Universite de Toulouse, CRCT, INSERM UMR 1037, 2 Avenue Hubert Curien, 31037 Toulouse, France.
Universite de Toulouse, Pharma-Dev, Institut de Recherche pour le Developpement (IRD) UMR 152, Faculte des Sciences Pharmaceutiques, F-31062 Toulouse, Cedex 09, France.
Curr Cancer Drug Targets. 2019;19(5):349-359. doi: 10.2174/1568009618666180628101059.

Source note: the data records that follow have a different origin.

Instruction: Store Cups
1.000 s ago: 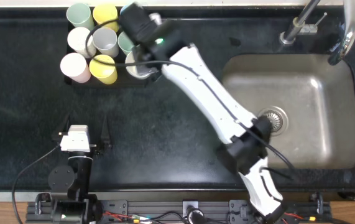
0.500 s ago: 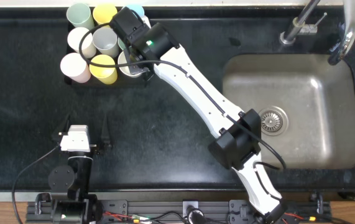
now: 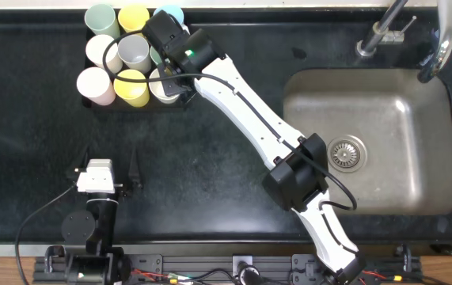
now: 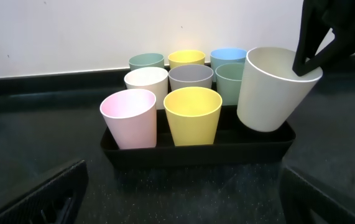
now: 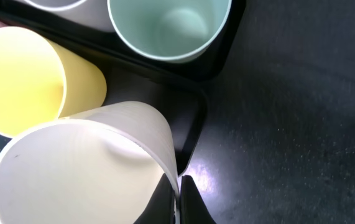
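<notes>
Fingers of the right gripper (image 5: 177, 202) pinch the rim of the cream cup (image 4: 269, 90), one inside the wall and one outside. The cup hangs below them over the near corner slot of the tray (image 4: 196, 152), just beside the yellow cup (image 4: 193, 115) and in front of the mint cup (image 4: 228, 78). Its long axis leans off upright, and its base possibly clears the tray floor. All the cups are smooth, matte and tapered, and the tray is shallow and black. The left gripper (image 3: 108, 158) rests wide apart on the speckled bench (image 3: 233, 198), well away.
</notes>
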`<state>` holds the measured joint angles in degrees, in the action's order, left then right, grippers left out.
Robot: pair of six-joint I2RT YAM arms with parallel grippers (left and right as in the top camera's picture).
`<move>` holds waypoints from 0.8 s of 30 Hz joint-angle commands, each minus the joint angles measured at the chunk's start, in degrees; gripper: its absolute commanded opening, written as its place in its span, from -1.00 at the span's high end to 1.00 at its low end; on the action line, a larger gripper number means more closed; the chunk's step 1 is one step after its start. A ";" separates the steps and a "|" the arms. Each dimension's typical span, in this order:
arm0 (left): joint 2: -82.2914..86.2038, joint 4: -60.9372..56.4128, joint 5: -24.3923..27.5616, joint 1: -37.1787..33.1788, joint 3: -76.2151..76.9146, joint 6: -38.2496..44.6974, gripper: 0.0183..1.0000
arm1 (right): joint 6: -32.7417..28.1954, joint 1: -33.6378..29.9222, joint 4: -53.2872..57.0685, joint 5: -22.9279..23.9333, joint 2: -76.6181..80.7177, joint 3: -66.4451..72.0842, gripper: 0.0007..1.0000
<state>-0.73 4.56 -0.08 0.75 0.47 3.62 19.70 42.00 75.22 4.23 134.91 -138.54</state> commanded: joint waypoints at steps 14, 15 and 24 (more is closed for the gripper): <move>0.57 0.26 0.00 0.33 -0.02 1.29 -1.00 | 0.46 -0.68 0.35 -0.22 2.62 -1.81 0.91; 0.57 0.26 0.00 0.33 -0.02 1.29 -1.00 | 0.44 -0.81 0.31 -0.09 2.64 -1.81 0.91; 0.57 0.26 0.00 0.33 -0.02 1.31 -1.00 | 0.42 -1.75 -0.11 0.31 3.54 -1.81 0.91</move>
<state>-0.73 4.56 -0.08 0.75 0.47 3.62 19.75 40.47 75.46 3.88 137.78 -138.54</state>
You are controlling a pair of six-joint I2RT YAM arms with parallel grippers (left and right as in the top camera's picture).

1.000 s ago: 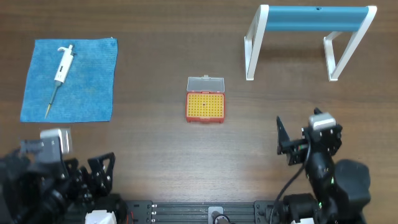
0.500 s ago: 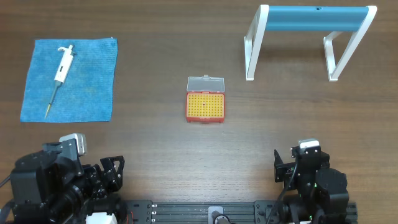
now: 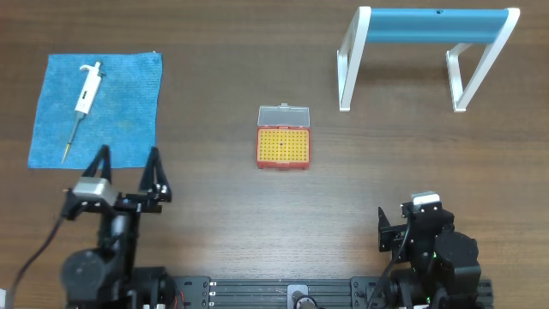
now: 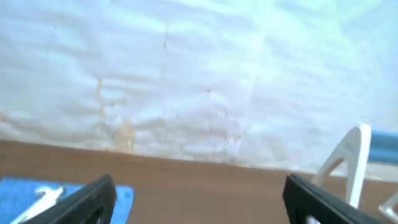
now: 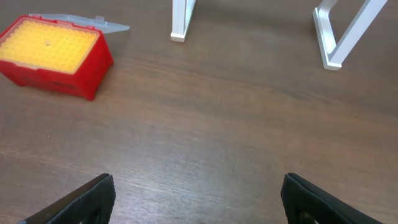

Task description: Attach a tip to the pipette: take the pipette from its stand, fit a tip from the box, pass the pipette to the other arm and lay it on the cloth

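The left end effector (image 3: 129,167) is released, with the pipette (image 3: 86,90) on the cloth (image 3: 129,112) ahead. The right end effector (image 5: 199,183) is released too, the tip box (image 5: 53,56) ahead.

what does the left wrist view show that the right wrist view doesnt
Left wrist view, not the right: the blue cloth with the pipette lying on it, and a pale wall behind the table. Right wrist view, not the left: the red tip box, lid open, yellow inside. Both: the table and the white stand.
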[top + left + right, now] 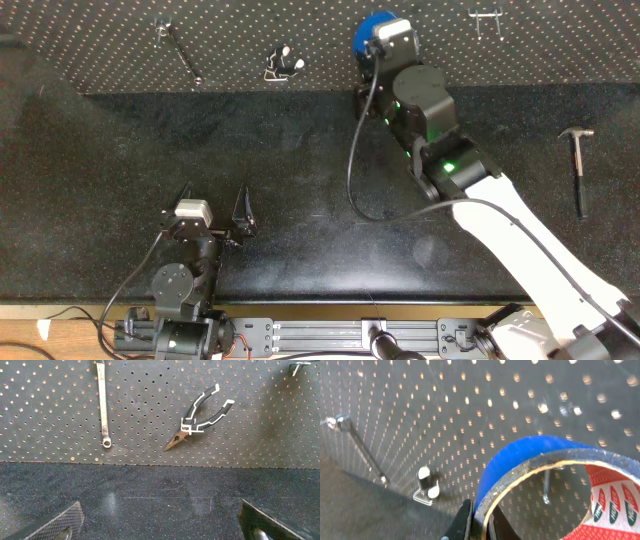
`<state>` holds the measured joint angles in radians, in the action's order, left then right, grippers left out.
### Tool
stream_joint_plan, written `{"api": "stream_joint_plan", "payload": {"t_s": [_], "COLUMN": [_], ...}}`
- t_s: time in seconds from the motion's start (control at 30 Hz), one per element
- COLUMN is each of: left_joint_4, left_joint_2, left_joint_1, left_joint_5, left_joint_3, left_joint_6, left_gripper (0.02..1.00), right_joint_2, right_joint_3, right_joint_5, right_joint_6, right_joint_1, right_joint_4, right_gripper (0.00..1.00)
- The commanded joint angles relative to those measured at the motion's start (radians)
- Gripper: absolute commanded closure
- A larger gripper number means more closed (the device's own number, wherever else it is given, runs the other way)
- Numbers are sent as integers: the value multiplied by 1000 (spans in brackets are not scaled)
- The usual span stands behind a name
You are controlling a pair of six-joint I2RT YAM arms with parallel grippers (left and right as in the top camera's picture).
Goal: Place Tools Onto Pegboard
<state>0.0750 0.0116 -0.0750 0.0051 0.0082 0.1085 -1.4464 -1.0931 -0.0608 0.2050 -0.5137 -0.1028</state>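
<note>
My right gripper (375, 48) is up against the pegboard (320, 45), shut on a roll of blue tape (540, 467). The roll (370, 30) shows blue behind the wrist in the top view. A metal hook (546, 487) on the board shows through the roll's hole. A wrench (103, 402) hangs at the board's left, also wrench (180, 50). Black-and-white pliers (200, 420) hang to its right, also pliers (283, 64). A hammer (577, 165) lies on the black table at the right. My left gripper (215, 210) rests open near the front left, fingertips (55, 522) wide apart.
A bare double hook (485, 20) is mounted at the pegboard's upper right. The black mat (300, 180) stretches between the arms. The right arm's cable (352, 160) loops over the mat's middle.
</note>
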Motion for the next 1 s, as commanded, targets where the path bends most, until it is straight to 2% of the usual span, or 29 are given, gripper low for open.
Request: {"api": "stream_joint_plan", "payload": {"t_s": [0.03, 0.13, 0.2, 0.23, 0.27, 0.3, 0.43, 0.5, 0.53, 0.57, 0.6, 0.63, 0.67, 0.7, 0.77, 0.83, 0.87, 0.9, 1.0], "left_joint_4": [8, 8, 8, 8, 8, 8, 8, 8, 8, 8, 8, 8, 8, 8, 8, 8, 8, 8, 8], "left_joint_2": [-8, -8, -8, -8, -8, -8, -8, -8, -8, -8, -8, -8, -8, -8, -8, -8, -8, -8, -8], "left_joint_1": [-3, -3, -3, -3, -3, -3, -3, -3, -3, -3, -3, -3, -3, -3, -3, -3, -3, -3, -3], "left_joint_5": [6, 6, 6, 6, 6, 6, 6, 6, 6, 6, 6, 6, 6, 6, 6, 6, 6, 6, 6], "left_joint_3": [-3, -3, -3, -3, -3, -3, -3, -3, -3, -3, -3, -3, -3, -3, -3, -3, -3, -3, -3], "left_joint_6": [-10, -10, -10, -10, -10, -10, -10, -10, -10, -10, -10, -10, -10, -10, -10, -10, -10, -10, -10], "left_gripper": [25, 23, 23, 23, 23, 23, 23, 23, 23, 25, 23, 23, 23, 23, 25, 23, 25, 23, 23], "right_joint_2": [-108, -155, -168, -170, -175, -185, -184, -164, -117, -85, -23, 55, 139, 217, 224, 198, 187, 173, 104], "right_joint_3": [-7, -7, -7, -7, -7, -7, -7, -7, -7, -7, -7, -7, -7, -7, -3, 24, 29, 31, 31], "right_joint_5": [-79, -138, -138, -138, -138, -137, -118, -66, -43, -34, -31, -31, -31, -32, -36, -17, -17, -18, -16], "right_joint_6": [-47, -47, -47, -47, -50, -50, -50, -50, -50, -50, -50, -50, -50, 5, 28, -7, -75, -190, -409], "right_joint_1": [-9, -9, -9, -9, -9, -9, -18, -25, -31, -31, -31, -30, -13, 74, 343, 660, 746, 828, 989], "right_joint_4": [-76, -112, -125, -128, -145, -162, -150, -95, -2, 63, 201, 369, 550, 815, 1145, 1175, 1172, 1171, 1134], "right_gripper": [925, 925, 921, 849, 829, 678, 656, 656, 614, 531, 178, 16, 18, 25, 25, 25, 25, 25, 25]}}
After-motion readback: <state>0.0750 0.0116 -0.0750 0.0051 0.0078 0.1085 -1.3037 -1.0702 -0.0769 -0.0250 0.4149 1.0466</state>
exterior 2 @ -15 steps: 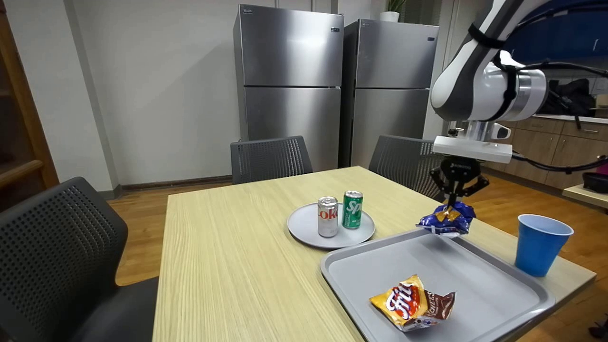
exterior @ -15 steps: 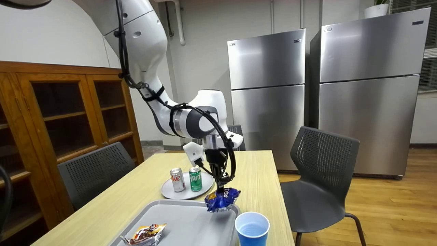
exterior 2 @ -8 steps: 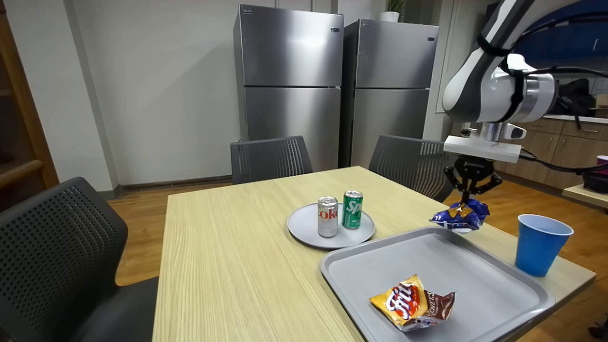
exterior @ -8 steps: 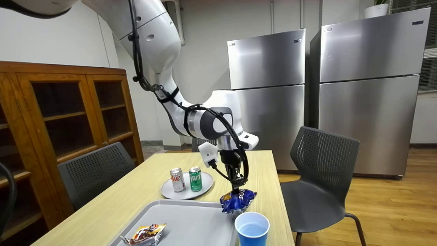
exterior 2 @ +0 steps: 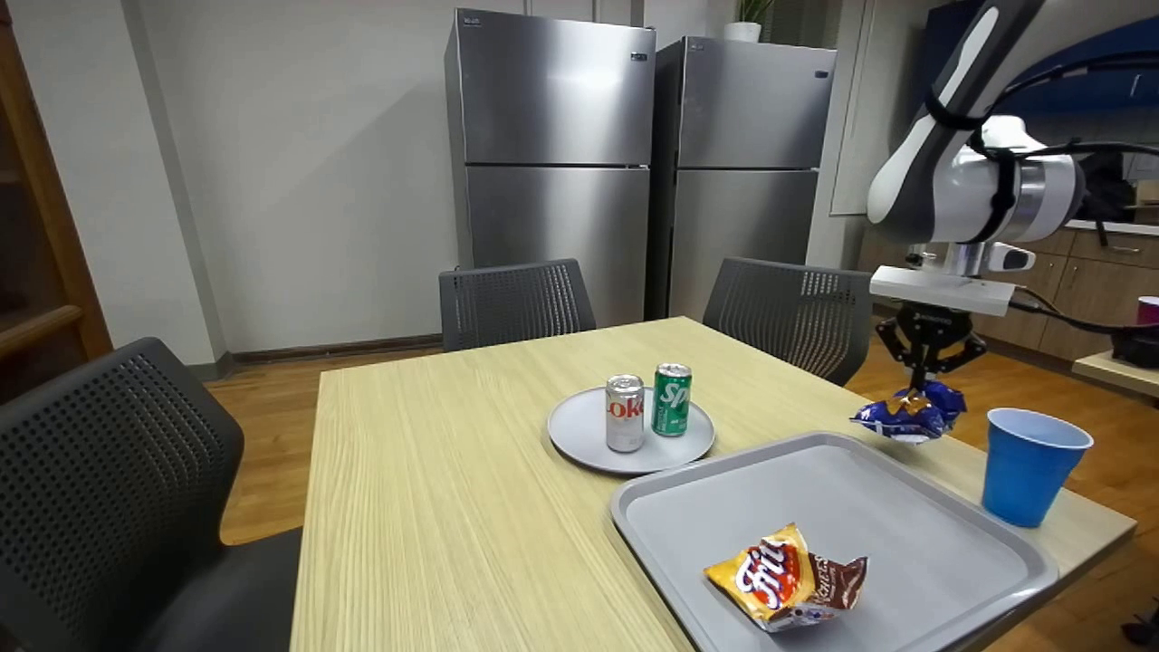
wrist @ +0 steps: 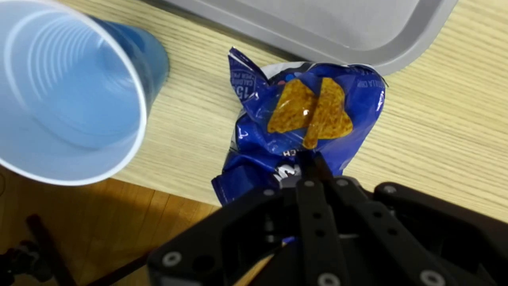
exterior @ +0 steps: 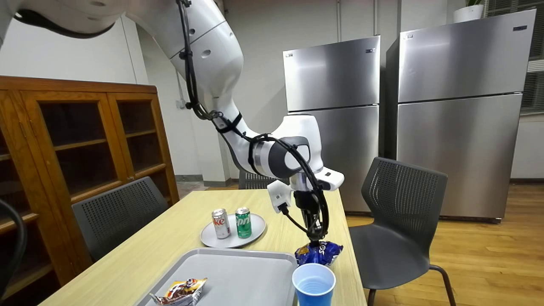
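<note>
In an exterior view, the gripper (exterior: pixel 314 243) points straight down, with a blue chip bag (exterior: pixel 321 253) right under it, the bag's lower edge partly hidden behind the cup (exterior: pixel 313 284). In an exterior view, the fingers (exterior 2: pixel 918 373) pinch the bag (exterior 2: pixel 905 423) from above, just beyond the grey tray (exterior 2: pixel 869 498), near the edge of the table (exterior 2: pixel 453 498). In the wrist view, the bag (wrist: pixel 297 119) spreads past the gripper toward the tray's corner, apart from the cup; whether it touches the table cannot be told.

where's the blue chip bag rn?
In the wrist view, the blue chip bag is near center, pinched in the hand, right of the blue cup and by a corner of the gray tray.
</note>
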### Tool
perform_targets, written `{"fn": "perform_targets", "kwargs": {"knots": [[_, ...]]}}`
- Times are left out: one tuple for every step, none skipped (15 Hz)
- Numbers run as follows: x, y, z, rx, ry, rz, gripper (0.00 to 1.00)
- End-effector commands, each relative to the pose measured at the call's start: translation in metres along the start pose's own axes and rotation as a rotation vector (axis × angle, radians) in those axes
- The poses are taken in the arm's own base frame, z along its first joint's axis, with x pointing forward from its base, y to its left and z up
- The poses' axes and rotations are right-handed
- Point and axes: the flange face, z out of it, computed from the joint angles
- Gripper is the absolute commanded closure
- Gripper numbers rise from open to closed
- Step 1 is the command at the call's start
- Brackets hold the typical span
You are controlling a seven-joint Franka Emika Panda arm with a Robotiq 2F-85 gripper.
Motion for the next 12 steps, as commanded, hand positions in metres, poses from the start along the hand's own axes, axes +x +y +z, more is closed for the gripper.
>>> {"fn": "perform_targets", "kwargs": {"knots": [[0.015, 0.0, 0.006, -0.01, -0.003, 0.058, 1.0], [0.017, 0.001, 0.009, -0.013, -0.003, 0.065, 1.0], [0.018, 0.002, 0.011, -0.017, -0.003, 0.071, 1.0], [0.018, 0.002, 0.013, -0.021, -0.003, 0.076, 1.0], [0.019, 0.002, 0.015, -0.025, -0.003, 0.08, 1.0], [0.019, 0.002, 0.017, -0.028, -0.004, 0.083, 1.0], [0.019, 0.002, 0.018, -0.031, -0.005, 0.086, 1.0], [0.019, 0.002, 0.02, -0.033, -0.005, 0.087, 1.0], [0.019, 0.002, 0.021, -0.035, -0.005, 0.088, 1.0], [0.018, 0.001, 0.021, -0.037, -0.004, 0.086, 1.0], [0.019, 0.001, 0.022, -0.037, -0.005, 0.085, 1.0], [0.019, 0.001, 0.022, -0.041, -0.009, 0.082, 0.74]]}}
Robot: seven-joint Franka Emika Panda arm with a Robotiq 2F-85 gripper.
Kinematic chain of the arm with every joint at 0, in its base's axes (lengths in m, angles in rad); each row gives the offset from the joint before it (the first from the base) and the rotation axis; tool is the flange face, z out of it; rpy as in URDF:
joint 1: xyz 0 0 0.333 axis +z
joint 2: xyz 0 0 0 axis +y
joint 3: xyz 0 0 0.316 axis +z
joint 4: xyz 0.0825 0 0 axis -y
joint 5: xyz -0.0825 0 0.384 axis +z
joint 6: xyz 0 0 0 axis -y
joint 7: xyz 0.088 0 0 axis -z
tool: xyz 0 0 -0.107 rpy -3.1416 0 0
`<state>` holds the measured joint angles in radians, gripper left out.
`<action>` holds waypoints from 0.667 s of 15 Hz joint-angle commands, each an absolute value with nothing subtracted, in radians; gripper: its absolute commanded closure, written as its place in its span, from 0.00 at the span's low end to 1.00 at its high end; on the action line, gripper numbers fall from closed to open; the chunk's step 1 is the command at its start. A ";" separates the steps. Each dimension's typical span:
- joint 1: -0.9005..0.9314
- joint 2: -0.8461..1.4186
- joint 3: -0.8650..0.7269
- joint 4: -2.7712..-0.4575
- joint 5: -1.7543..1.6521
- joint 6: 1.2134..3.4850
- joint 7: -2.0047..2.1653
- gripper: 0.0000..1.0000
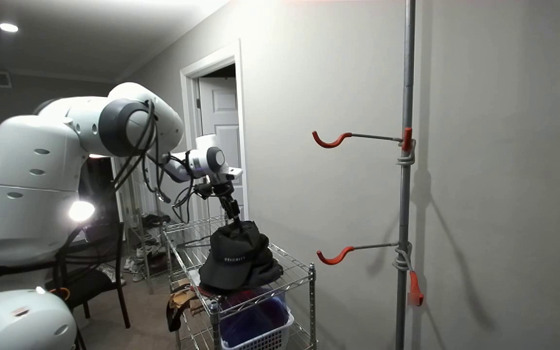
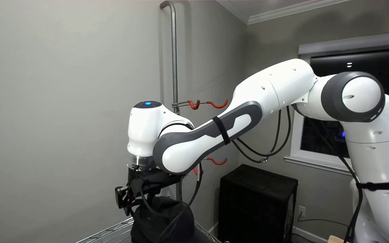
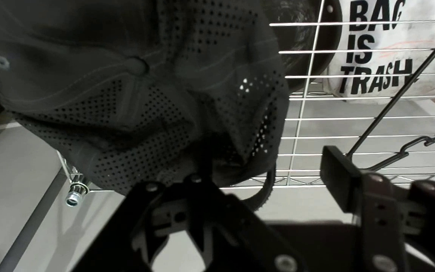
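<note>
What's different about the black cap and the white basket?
The cap is black; the basket is white. The cap is above the wire shelf; the basket is below it. The cap looks soft and creased; the basket looks stiff. Both have holes.

the white arm [image 2: 275, 82] has dark grey bands [image 2: 331, 98], black straps [image 2: 222, 130] and cables [image 1: 150, 125]. a blue light [image 2: 148, 103] tops its wrist [image 2: 144, 131]. the black end effector [image 3: 270, 166] shows round screws [image 3: 285, 263].
</note>
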<state>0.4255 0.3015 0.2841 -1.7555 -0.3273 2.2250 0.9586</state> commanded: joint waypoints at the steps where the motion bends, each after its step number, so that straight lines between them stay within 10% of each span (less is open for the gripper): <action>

The use of photodynamic therapy in cancer still remains limited, partly because of the lack of photosensitizer (PS) specificity for the cancerous tissues. Various molecular tools are available to increase PS efficiency by targeting the cancer cell molecular alterations. Most strategies use the protein-protein interactions, e.g. monoclonal antibodies directed toward tumor antigens, such as HER2 or EGFR. An alternative could be the targeting of the tumor glycosylation aberrations, e.g. T/Tn antigens that are truncated O-glycans over-expressed in numerous tumors. Thus, to achieve an effective targeting, PS can be conjugated to molecules that specifically recognize the Oglycosylation aberrations at the cancer cell surface.
光动力疗法在癌症中的应用仍然受到限制,部分原因是缺乏对癌组织具有特异性的光敏剂(PS)。各种分子工具可用于通过靶向癌细胞分子改变来提高 PS 效率。大多数策略利用蛋白质-蛋白质相互作用,例如针对肿瘤抗原的单克隆抗体,例如 HER2 或 EGFR。另一种选择可以是针对肿瘤糖基化异常的靶向,例如 T/Tn 抗原,这些抗原是在许多肿瘤中过度表达的截断 O-聚糖。因此,为了实现有效的靶向,PS 可以与专门识别癌细胞表面 Oglycosylation 异常的分子缀合。